### WORK TO COMPLETE
For the listing below, print exactly the lines from the line with "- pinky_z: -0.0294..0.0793" to the line with "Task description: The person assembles", both included, and nothing beyond them.
────────────────────
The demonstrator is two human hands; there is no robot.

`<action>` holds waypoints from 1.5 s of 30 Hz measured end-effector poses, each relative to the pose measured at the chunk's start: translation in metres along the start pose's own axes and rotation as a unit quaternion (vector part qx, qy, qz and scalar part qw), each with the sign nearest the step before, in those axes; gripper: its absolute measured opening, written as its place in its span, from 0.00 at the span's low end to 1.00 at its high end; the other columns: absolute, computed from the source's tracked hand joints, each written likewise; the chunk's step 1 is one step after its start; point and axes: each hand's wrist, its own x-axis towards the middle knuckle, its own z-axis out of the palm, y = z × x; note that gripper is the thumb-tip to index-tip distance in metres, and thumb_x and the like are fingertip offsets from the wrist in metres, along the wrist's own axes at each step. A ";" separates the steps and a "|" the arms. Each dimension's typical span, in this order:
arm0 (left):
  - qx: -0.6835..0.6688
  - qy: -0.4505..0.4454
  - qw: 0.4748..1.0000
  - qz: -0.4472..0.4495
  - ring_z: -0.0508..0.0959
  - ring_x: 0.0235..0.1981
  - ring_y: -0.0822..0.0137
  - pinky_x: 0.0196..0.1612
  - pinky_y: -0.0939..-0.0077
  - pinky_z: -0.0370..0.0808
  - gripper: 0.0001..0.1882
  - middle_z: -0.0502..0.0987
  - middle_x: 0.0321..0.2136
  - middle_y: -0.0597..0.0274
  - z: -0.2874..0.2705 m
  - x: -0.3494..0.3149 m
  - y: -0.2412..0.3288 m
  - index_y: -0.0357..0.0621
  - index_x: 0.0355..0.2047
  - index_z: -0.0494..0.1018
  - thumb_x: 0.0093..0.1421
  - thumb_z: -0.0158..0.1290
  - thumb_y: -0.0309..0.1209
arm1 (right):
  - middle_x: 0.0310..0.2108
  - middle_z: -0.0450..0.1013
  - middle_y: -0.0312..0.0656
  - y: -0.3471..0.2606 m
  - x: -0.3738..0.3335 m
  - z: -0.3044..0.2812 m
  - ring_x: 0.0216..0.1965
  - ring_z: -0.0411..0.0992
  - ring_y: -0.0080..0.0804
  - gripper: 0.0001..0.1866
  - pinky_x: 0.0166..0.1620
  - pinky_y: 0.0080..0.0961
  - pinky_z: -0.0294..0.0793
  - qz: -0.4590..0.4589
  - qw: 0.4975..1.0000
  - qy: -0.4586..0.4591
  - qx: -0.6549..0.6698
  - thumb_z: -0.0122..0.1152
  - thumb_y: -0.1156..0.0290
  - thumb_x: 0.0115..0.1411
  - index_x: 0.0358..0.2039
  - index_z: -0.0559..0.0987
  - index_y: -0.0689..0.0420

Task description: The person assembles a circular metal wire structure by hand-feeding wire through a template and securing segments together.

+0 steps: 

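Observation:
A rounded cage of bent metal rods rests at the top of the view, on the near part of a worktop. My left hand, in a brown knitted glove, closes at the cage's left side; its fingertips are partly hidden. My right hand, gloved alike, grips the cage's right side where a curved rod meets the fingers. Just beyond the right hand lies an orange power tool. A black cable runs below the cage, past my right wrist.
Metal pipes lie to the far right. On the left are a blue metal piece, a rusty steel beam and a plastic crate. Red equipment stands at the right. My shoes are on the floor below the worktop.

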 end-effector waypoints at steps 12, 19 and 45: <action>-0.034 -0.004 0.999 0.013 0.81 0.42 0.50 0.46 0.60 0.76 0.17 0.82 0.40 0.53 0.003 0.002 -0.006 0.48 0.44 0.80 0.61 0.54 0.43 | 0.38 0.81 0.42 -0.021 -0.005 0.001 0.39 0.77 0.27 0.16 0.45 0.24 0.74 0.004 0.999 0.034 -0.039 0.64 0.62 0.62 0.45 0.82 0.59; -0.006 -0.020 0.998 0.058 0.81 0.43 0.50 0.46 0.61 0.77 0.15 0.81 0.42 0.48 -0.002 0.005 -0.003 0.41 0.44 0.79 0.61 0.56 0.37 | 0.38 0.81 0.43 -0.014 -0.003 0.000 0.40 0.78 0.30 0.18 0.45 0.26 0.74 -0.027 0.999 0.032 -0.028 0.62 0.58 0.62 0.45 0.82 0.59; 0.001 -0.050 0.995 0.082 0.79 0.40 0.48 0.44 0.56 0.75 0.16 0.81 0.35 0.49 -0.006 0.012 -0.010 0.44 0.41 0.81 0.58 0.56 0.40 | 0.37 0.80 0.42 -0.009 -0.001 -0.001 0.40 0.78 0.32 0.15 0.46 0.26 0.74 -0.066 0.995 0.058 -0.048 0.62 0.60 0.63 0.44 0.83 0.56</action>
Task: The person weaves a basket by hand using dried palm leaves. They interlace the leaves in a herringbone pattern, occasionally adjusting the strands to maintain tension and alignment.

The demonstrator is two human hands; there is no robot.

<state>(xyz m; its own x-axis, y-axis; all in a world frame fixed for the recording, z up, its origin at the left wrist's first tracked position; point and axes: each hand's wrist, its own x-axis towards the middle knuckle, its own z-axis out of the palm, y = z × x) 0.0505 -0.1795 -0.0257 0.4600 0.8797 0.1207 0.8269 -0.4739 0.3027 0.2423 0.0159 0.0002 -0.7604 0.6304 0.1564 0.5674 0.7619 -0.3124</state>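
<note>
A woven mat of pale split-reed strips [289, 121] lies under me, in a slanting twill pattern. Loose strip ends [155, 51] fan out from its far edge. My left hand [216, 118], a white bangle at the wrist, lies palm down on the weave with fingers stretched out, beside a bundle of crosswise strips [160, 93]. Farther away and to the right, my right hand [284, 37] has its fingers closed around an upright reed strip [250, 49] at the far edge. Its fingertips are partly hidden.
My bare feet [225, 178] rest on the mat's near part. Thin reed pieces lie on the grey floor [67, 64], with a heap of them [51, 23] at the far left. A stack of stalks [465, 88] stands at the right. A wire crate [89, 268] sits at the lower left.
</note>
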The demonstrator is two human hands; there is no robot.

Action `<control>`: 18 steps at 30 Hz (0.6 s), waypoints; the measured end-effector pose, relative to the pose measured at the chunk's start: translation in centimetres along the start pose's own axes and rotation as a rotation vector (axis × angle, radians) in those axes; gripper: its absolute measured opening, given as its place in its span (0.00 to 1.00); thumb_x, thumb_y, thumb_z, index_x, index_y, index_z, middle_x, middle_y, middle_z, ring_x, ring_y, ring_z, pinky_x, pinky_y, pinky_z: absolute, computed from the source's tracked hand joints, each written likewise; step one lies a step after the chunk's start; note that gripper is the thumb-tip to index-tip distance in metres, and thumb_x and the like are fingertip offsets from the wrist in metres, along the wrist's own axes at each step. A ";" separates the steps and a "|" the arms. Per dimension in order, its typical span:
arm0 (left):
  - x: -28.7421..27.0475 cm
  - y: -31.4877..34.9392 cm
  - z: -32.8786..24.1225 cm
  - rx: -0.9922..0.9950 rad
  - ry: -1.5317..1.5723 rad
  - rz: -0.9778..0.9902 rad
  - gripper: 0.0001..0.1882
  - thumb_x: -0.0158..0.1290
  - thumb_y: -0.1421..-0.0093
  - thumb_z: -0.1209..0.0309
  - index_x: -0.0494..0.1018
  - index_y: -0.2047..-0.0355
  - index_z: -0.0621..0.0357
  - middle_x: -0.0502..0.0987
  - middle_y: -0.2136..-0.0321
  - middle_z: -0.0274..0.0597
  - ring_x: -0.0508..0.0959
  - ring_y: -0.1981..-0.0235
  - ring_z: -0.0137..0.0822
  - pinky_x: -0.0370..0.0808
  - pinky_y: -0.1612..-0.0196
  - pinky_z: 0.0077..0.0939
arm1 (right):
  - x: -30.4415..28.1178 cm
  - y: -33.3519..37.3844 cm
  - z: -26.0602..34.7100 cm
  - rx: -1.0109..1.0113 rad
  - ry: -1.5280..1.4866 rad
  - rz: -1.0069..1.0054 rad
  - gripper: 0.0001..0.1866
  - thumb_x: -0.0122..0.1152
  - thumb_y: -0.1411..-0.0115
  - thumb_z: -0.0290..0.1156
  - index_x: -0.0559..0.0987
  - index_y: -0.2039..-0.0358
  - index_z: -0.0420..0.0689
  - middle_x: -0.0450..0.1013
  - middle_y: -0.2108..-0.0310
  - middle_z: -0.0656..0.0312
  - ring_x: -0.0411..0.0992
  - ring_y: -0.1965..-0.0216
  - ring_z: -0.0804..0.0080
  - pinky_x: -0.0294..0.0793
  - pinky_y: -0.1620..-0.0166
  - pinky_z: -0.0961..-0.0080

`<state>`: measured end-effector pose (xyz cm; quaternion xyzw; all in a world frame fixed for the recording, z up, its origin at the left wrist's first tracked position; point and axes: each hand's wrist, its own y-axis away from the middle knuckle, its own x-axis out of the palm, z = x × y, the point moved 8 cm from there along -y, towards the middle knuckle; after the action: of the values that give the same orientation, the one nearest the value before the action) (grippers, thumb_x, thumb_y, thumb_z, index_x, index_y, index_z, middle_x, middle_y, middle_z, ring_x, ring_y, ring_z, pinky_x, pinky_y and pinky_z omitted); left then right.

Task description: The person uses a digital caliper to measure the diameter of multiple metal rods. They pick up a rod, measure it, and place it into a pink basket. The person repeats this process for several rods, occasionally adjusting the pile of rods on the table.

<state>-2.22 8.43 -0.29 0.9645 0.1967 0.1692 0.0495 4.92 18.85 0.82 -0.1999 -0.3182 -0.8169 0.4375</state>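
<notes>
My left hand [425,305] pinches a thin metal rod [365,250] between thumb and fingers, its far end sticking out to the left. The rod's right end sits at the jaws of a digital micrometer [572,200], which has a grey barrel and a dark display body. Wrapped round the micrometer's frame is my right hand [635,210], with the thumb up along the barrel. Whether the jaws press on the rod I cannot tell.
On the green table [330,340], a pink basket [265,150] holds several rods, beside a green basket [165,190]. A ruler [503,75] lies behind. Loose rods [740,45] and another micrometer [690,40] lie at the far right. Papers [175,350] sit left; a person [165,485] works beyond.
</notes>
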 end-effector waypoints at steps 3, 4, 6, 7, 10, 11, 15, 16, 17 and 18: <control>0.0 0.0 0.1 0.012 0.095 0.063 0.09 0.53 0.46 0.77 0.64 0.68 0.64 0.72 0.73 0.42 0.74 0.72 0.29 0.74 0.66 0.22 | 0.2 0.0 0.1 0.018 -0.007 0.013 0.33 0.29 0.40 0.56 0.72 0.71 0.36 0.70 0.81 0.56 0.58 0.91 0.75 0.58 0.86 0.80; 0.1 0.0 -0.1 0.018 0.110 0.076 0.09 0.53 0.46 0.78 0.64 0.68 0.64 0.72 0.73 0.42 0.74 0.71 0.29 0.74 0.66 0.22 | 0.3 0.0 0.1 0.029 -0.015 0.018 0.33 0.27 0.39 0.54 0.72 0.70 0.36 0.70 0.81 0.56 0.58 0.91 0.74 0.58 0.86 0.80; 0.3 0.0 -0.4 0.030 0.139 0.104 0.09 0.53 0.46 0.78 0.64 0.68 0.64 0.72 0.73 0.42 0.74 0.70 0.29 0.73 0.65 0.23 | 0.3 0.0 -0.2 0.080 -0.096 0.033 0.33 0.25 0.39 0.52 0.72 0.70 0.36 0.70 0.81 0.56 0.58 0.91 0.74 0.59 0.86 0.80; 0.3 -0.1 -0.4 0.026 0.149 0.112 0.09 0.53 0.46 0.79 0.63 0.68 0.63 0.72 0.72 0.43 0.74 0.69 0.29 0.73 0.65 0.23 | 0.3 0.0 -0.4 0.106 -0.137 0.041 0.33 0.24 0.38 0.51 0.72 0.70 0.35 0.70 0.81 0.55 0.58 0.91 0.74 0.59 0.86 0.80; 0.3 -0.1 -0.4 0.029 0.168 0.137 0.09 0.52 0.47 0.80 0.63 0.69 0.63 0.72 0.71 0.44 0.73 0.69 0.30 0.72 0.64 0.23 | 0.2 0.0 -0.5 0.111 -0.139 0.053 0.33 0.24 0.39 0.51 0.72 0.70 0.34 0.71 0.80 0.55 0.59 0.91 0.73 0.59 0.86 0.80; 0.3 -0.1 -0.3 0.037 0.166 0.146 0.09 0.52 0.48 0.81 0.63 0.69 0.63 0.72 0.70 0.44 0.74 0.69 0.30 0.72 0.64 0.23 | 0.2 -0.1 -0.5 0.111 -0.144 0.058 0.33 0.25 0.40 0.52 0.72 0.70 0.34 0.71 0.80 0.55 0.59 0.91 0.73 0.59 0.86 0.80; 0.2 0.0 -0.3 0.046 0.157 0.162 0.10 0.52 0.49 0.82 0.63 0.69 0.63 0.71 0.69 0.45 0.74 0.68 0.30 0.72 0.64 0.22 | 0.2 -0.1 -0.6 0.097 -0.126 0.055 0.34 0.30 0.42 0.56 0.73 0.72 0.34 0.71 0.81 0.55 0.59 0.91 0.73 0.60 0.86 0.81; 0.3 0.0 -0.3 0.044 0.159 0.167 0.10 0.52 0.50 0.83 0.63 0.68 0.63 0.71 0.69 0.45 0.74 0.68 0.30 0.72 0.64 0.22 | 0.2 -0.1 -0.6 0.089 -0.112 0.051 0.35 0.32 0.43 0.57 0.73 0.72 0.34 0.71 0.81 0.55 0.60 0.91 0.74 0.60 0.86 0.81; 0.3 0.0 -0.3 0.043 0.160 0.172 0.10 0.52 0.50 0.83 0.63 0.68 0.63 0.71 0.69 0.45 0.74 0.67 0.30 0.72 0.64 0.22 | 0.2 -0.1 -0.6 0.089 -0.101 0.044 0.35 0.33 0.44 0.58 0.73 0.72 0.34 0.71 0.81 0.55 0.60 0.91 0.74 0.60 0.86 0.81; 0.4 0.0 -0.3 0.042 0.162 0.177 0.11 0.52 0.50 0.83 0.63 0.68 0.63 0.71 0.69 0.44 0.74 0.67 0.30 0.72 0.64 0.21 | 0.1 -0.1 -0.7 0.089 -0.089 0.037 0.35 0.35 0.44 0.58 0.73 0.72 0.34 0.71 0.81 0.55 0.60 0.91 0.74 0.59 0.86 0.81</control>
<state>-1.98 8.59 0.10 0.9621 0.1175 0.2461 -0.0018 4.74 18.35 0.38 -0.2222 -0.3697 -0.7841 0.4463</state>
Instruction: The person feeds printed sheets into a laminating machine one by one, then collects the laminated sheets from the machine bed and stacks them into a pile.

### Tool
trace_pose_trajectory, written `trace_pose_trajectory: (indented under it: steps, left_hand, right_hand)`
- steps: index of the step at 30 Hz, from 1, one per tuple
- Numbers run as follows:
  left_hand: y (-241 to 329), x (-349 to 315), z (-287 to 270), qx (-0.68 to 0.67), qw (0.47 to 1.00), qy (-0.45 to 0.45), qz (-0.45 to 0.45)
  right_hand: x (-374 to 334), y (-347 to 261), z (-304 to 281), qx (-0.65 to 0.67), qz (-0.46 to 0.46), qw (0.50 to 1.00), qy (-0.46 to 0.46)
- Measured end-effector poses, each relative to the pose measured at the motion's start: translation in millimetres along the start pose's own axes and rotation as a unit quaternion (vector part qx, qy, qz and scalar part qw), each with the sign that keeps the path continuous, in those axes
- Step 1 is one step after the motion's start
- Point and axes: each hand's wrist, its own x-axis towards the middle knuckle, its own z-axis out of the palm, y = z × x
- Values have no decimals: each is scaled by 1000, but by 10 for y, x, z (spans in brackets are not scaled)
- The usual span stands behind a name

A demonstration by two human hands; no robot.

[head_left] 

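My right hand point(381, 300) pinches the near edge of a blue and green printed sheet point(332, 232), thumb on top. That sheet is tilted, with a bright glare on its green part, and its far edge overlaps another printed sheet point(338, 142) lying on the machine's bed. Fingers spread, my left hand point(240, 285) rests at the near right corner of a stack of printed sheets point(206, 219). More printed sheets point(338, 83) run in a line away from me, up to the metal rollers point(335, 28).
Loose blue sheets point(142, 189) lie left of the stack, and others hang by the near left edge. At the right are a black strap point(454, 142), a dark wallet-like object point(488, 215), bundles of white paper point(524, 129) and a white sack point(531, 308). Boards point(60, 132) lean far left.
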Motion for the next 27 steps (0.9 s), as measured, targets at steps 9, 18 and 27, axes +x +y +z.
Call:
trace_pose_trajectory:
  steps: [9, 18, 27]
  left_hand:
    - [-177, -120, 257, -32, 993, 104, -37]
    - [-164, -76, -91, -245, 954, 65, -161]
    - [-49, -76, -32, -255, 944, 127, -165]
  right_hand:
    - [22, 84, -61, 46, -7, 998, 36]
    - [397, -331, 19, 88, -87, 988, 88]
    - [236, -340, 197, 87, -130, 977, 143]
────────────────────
### YOUR SOLUTION
  - pinky_z: -0.0294..0.0793
  - qz: -0.4590..0.4589
  - qw: 0.4975..1.0000
  - qy: -0.4586..0.4591
  - qx: -0.6549..0.6698
  - thumb_z: -0.0122..0.1152
  - thumb_y: -0.1156..0.0290
  - thumb_x: 0.0115..0.1411
  - index_x: 0.0358..0.2039
  - index_z: -0.0559..0.0987
  - index_y: -0.0689..0.0420

Task description: The person assembles a circular metal wire structure by hand-feeding wire through a template and securing segments together.

No further output is expected.